Your task: Without the images, repeat every line of the listing exactly.

Information provided: Begin

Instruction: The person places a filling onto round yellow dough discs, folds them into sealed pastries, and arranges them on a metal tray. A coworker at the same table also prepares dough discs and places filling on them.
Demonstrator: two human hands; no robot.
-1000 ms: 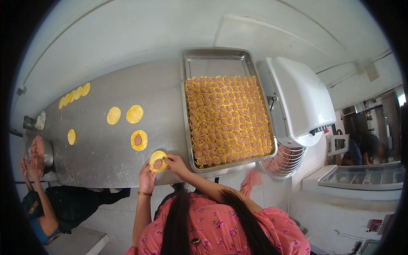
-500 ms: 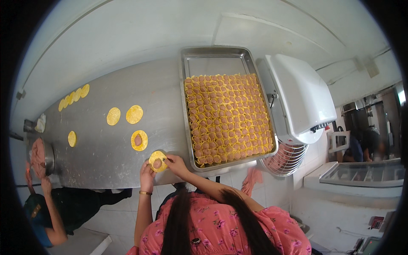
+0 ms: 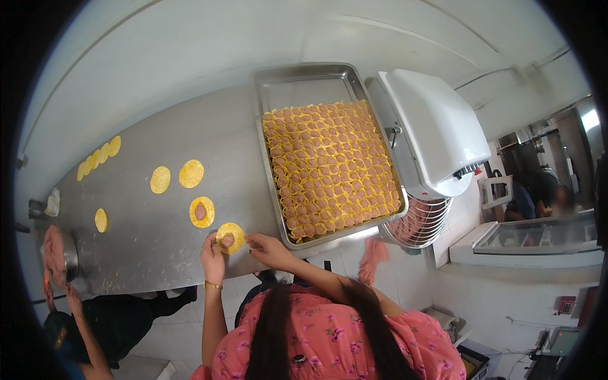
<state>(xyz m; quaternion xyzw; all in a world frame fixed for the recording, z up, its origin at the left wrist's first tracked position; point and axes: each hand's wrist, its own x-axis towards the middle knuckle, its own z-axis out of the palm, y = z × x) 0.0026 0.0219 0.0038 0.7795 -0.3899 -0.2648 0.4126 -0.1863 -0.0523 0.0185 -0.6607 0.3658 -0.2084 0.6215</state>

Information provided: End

Exercise response:
Instruction: The person places a filling onto round yellow dough discs, folds them into sealed pastries, and arranges them on a metal tray. A coworker at the same table also prepares dough discs and places filling on them.
Demonstrator: two human hands; no robot.
-1000 ms: 
-500 ms: 
+0 ms: 
<state>(xyz m; quaternion xyzw; all in a world frame fixed for the recording, z up, its origin at the left wrist's first tracked position; point and axes: each hand's wrist, its own x-axis towards the middle knuckle, its own z-axis out of the palm, y = z × x) 0.0026 0.0219 0.0038 0.7795 -0.3899 -0.2648 0.4126 -0.1863 -0.0523 0.0185 -0.6607 0.3658 -0.2084 0.6215</state>

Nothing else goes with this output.